◆ Problem requirements
Please write out exactly the lines of the data below from the line holding "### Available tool" through the line holding "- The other", and leave out the rest.

(Records from a data collection)

━━━━

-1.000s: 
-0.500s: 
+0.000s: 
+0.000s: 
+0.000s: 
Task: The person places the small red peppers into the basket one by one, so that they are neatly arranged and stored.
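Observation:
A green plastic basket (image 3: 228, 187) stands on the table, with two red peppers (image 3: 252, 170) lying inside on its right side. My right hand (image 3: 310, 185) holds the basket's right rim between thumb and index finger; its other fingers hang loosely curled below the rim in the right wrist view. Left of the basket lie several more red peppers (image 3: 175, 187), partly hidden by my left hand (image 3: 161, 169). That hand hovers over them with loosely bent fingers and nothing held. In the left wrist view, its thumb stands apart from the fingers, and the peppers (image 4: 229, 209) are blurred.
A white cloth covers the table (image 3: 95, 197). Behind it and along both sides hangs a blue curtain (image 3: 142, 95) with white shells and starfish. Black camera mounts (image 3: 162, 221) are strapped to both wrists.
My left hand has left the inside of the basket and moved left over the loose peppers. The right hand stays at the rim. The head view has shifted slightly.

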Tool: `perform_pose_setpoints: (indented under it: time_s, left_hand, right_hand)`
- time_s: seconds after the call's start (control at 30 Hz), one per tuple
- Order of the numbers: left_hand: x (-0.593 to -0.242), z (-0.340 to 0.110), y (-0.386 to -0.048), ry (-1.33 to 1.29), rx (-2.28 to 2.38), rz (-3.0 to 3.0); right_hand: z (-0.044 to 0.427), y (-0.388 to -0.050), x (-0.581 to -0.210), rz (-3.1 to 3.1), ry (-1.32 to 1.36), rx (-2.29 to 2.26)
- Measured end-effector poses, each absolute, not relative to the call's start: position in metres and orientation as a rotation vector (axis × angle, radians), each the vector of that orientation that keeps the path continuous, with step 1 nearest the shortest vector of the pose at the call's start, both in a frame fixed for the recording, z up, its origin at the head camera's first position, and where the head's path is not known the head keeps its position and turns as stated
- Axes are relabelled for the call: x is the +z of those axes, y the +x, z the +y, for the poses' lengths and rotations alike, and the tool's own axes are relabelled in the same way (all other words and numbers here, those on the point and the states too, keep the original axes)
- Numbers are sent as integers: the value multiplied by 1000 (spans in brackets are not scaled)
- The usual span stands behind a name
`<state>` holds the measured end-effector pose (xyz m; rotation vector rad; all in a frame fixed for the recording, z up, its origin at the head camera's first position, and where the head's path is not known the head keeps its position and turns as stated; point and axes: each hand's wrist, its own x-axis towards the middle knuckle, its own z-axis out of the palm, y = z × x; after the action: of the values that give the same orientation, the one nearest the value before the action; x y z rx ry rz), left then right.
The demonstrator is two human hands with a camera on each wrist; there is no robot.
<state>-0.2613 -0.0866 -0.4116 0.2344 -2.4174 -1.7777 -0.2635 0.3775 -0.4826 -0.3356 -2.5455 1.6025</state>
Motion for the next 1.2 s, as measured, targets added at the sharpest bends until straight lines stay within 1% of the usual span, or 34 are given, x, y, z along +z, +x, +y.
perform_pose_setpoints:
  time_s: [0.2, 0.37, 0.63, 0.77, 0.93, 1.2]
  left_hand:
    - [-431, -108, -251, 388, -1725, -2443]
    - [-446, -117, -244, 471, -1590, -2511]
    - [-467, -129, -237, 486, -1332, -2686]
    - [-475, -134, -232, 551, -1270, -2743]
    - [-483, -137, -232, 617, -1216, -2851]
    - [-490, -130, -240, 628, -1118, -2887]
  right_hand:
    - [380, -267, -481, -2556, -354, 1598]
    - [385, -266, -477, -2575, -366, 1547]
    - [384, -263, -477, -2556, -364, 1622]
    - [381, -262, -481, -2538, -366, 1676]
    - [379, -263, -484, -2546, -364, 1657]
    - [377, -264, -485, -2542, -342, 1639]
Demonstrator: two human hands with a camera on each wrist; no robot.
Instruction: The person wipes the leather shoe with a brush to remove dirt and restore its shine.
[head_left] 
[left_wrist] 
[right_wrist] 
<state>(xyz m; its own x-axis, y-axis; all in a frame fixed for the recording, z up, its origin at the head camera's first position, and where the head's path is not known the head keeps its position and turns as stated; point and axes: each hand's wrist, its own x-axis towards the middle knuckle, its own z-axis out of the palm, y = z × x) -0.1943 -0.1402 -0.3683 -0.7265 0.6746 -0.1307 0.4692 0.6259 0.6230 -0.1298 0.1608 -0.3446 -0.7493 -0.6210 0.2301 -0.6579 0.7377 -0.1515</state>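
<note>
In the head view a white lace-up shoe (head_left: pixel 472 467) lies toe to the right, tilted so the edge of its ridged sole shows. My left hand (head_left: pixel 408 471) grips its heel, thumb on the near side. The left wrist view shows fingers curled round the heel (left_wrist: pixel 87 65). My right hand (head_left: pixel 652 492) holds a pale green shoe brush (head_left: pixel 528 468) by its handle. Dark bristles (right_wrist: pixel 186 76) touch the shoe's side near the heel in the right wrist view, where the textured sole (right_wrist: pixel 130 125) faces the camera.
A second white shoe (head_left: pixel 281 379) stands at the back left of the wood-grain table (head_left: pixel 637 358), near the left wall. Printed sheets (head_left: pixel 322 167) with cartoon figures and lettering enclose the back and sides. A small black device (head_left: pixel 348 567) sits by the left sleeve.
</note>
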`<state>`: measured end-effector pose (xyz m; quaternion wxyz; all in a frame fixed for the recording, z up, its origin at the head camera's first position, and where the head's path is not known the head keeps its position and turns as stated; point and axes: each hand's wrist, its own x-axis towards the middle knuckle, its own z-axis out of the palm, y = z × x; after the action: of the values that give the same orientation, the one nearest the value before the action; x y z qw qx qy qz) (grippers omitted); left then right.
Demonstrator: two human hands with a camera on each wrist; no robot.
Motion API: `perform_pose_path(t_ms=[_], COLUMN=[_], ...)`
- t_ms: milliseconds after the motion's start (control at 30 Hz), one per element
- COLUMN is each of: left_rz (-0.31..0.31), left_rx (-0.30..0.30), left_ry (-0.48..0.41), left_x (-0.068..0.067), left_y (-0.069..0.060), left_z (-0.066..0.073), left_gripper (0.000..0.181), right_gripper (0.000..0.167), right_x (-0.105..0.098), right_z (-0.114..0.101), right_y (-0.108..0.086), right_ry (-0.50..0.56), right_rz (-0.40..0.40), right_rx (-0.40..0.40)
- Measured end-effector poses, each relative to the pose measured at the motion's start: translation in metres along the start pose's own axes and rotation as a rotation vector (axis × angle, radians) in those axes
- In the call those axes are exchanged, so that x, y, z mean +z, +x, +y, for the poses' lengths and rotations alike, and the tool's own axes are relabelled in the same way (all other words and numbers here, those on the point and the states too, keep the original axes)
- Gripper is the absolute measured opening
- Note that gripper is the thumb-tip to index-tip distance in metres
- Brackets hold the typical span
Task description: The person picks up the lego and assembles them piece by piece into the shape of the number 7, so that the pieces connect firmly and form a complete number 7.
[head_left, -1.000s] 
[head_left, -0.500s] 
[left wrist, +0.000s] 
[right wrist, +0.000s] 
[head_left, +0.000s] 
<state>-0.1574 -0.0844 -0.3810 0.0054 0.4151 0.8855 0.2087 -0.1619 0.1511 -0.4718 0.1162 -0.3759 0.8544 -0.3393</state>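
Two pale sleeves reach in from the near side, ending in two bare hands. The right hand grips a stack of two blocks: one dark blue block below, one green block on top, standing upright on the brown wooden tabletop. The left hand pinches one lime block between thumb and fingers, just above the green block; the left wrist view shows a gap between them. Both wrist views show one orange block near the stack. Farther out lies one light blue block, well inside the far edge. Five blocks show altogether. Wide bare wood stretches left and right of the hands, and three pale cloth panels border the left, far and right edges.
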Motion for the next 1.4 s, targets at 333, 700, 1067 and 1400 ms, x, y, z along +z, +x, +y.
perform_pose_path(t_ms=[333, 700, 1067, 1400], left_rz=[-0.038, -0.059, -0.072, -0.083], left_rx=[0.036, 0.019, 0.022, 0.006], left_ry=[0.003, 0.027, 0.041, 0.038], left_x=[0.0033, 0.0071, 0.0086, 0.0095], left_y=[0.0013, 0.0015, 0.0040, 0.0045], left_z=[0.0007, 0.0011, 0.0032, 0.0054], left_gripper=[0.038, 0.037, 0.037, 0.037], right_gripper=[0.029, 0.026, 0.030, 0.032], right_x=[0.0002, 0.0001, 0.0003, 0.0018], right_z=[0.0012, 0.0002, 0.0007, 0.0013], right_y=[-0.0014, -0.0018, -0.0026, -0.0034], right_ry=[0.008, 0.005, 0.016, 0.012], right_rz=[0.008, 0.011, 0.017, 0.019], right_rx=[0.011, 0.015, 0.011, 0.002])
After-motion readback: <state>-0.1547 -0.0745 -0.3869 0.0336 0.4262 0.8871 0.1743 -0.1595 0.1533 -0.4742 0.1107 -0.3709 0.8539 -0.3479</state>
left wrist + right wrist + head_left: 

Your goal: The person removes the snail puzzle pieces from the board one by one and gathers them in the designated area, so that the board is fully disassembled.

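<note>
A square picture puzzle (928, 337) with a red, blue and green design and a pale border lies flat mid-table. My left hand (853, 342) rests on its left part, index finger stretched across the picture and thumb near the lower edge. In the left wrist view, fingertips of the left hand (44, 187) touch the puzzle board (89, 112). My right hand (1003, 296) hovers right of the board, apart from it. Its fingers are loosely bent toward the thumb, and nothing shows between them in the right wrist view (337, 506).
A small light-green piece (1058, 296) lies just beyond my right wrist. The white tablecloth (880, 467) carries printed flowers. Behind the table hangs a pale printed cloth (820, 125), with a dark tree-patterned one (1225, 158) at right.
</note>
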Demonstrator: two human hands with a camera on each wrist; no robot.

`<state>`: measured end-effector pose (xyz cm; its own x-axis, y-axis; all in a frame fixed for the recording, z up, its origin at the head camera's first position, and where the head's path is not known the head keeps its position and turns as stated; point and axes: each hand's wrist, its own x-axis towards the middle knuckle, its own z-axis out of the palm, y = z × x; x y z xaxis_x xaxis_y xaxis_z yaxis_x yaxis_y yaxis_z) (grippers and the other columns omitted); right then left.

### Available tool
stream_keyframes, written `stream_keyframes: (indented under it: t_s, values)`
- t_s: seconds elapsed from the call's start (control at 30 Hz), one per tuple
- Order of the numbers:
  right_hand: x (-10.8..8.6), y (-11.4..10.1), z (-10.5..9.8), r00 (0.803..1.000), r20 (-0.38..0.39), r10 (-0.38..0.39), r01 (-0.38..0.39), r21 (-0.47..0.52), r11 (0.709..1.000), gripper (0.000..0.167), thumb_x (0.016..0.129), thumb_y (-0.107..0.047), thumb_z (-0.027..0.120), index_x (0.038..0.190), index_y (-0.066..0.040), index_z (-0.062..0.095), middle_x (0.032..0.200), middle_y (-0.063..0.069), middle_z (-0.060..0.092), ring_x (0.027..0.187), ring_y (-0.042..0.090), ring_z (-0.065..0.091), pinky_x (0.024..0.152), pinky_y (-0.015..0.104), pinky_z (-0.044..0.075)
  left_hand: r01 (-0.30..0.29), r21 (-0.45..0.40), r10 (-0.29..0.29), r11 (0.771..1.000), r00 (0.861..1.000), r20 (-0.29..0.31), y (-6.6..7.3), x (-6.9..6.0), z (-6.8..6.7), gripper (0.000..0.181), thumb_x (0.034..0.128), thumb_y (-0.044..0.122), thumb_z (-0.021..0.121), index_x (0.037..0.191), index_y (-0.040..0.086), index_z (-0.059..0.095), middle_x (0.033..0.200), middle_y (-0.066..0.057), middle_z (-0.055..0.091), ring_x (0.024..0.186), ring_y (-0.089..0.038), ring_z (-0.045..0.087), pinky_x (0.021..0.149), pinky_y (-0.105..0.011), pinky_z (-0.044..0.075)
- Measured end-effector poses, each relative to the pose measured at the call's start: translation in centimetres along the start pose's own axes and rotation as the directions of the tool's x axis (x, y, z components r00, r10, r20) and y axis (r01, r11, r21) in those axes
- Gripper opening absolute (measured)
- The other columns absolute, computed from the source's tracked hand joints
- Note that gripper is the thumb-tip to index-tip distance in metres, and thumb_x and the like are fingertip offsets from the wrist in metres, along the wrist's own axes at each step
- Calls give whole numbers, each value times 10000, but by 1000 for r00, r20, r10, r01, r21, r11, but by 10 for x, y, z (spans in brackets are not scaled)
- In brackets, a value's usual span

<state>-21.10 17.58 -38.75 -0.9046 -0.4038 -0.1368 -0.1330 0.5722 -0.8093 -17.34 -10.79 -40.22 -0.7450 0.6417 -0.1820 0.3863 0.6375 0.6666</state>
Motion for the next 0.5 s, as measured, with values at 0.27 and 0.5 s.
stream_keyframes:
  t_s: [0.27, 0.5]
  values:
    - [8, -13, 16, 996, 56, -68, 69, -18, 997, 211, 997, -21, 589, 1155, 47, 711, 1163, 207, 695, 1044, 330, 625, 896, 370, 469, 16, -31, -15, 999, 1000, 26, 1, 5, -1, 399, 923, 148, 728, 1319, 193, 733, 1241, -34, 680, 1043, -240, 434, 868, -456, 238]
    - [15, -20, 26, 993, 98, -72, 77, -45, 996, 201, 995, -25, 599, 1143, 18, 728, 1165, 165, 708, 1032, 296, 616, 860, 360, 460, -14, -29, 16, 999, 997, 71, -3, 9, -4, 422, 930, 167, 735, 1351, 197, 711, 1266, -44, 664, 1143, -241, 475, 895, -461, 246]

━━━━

◆ Written answer
### Available tool
stream_keyframes, written `stream_keyframes: (indented under it: t_s, values)`
- t_s: seconds elapsed from the call's start (control at 30 Hz), one per tuple
- Order of the numbers:
  right_hand: x (-10.8..8.6), y (-11.4..10.1), z (-10.5..9.8), r00 (0.803..1.000), r20 (-0.38..0.39), r10 (-0.38..0.39), r01 (-0.38..0.39), r21 (-0.47..0.52), r11 (0.709..1.000), gripper (0.000..0.167), thumb_x (0.016..0.129), thumb_y (-0.107..0.047), thumb_z (-0.027..0.120), index_x (0.038..0.190), index_y (-0.066..0.040), index_z (-0.062..0.095), middle_x (0.032..0.200), middle_y (-0.063..0.069), middle_z (-0.060..0.092), ring_x (0.027..0.187), ring_y (-0.042..0.090), ring_z (-0.065..0.091), pinky_x (0.024..0.152), pinky_y (-0.015..0.104), pinky_z (-0.044..0.075)
  left_hand: r01 (-0.30..0.29), r21 (-0.45..0.40), r10 (-0.29..0.29), r11 (0.771..1.000), r00 (0.861..1.000), r20 (-0.29..0.31), y (-6.6..7.3), x (-6.9..6.0), z (-6.8..6.7), gripper (0.000..0.181), thumb_x (0.034..0.128), thumb_y (-0.044..0.122), thumb_z (-0.021..0.121), index_x (0.037..0.191), index_y (-0.040..0.086), index_z (-0.059..0.095), middle_x (0.033..0.200), middle_y (-0.066..0.057), middle_z (-0.055..0.091), ring_x (0.024..0.186), ring_y (-0.089..0.038), ring_z (-0.045..0.087), pinky_x (0.021..0.149), pinky_y (-0.105..0.011), pinky_z (-0.044..0.075)
- Measured end-effector poses, each relative to the pose measured at the call's start: translation in centimetres along the start pose's own axes and rotation as the directions of the tool's x axis (x, y, z components r00, r10, r20) and y axis (r01, r11, r21) in those axes
- Gripper opening absolute (measured)
- The other columns absolute, computed from the source's tracked hand joints

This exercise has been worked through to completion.